# WHAT NEEDS TO BE DONE
Exactly as they appear below, repeat the lines from the one with "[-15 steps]" through the one with "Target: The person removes", and no others.

# Source records

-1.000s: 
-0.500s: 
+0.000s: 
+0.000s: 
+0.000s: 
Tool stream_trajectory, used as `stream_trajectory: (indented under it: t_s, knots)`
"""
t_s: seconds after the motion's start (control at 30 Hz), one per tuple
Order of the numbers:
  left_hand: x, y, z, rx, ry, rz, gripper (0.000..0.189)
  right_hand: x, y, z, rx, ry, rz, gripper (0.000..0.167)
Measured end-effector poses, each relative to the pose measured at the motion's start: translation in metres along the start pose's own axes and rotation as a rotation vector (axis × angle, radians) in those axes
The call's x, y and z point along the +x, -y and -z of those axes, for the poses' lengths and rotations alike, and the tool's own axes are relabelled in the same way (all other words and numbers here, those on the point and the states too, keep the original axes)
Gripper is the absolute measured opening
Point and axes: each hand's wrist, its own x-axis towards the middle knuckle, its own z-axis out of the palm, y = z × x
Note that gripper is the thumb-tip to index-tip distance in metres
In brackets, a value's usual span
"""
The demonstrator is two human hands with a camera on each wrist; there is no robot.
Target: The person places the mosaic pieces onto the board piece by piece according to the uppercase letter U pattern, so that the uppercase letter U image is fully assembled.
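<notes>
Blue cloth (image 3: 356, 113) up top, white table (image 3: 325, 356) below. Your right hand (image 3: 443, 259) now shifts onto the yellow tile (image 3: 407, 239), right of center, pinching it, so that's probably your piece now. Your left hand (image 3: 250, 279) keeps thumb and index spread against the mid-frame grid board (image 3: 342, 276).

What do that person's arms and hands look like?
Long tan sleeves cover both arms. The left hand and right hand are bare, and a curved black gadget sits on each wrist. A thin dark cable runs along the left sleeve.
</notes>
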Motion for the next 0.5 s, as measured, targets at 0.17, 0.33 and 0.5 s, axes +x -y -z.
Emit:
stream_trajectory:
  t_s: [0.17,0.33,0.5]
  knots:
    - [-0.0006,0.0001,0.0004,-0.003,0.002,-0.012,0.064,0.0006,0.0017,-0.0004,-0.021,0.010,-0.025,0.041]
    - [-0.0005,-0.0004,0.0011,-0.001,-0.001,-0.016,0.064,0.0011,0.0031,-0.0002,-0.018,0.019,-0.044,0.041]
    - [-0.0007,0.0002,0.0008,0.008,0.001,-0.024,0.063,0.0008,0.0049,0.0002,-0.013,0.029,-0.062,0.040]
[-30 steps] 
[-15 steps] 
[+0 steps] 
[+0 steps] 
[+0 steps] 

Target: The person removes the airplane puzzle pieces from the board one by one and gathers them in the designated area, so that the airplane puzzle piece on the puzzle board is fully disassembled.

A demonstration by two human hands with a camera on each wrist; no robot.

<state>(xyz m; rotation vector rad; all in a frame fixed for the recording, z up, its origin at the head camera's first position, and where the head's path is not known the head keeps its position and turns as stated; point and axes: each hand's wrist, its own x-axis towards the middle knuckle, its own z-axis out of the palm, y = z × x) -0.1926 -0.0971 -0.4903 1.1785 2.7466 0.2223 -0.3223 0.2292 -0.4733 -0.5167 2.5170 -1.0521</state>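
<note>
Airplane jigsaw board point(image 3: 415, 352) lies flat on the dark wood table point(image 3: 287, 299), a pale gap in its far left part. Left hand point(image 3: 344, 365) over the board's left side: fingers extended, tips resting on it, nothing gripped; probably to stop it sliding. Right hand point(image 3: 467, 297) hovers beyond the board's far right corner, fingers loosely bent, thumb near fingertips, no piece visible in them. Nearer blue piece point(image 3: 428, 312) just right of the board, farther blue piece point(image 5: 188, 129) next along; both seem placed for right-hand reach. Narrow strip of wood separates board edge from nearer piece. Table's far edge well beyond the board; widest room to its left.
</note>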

# RESPONSE
[-15 steps] 
[+0 steps] 
[+0 steps] 
[+0 steps] 

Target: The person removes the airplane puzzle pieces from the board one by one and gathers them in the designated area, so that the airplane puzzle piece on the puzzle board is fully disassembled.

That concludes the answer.